What the task requires »
In the material below, find each line with the word "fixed" and list it.
---------- Data block
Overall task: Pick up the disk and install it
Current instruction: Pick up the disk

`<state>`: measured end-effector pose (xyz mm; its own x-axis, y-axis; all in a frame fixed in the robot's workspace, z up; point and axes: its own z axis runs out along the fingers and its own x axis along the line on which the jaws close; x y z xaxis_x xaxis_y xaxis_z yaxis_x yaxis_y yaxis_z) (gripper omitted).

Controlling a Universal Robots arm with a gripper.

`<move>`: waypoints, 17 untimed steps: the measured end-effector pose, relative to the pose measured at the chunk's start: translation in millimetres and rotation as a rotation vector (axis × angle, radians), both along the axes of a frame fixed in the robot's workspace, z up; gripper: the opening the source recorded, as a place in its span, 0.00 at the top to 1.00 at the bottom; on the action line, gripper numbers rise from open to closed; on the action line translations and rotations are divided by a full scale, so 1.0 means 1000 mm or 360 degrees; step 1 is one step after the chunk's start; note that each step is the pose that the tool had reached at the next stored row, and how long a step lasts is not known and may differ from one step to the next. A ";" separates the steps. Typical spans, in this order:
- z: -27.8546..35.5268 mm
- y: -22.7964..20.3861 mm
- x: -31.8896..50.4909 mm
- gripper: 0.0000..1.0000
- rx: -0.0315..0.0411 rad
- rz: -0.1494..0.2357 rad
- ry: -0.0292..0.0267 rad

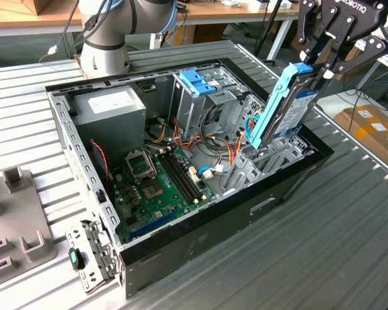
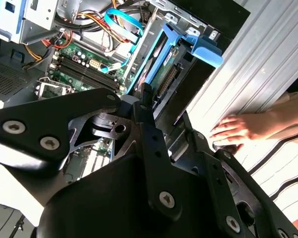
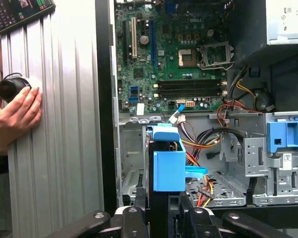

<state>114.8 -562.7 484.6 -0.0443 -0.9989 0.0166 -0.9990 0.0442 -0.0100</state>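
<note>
The hand point(image 1: 315, 63) is clenched on the top end of the disk point(image 1: 281, 106). It holds the disk on edge, tilted over the open computer case point(image 1: 291, 187) at the exterior view's right end, probably to line it up with the metal bay point(image 1: 265, 161) underneath. The disk is a dark slab with bright blue rails and a pale label. A person's fingers point(image 3: 22, 106) press on the desk point(image 1: 349, 245) beside the case.

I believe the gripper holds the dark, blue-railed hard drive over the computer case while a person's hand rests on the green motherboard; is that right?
In the first wrist view the hand rests on the ribbed metal table beside the case, not the motherboard. The gripper holds the hard drive.
</note>
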 end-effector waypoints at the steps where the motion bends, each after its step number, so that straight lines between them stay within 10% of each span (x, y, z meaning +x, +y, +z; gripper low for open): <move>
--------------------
Answer to this task »
`<state>`: measured end-effector pose (xyz mm; its own x-axis, y-axis; all in a frame fixed in the robot's workspace, z up; point and axes: its own z axis runs out along the fingers and its own x axis along the line on which the jaws close; x y z xaxis_x xaxis_y xaxis_z yaxis_x yaxis_y yaxis_z) (gripper omitted).
`<move>`: waypoints, 17 untimed steps: the measured end-effector pose, relative to the pose measured at the chunk's start: translation in millimetres and rotation as a rotation vector (axis × angle, radians), both along the axes of a frame fixed in the robot's workspace, z up; gripper: the opening the source recorded, as a place in its span, 0.00 at the top to 1.00 at the bottom; on the action line, gripper numbers rise from open to closed; on the action line translations and rotations are divided by a full scale, so 1.0 means 1000 mm or 360 degrees; step 1 is one step after the chunk's start; note that each step is the pose that the tool had reached at the next stored row, and how long a step lasts is not known and may differ from one step to the next. A ";" separates the steps. Typical spans, in this order:

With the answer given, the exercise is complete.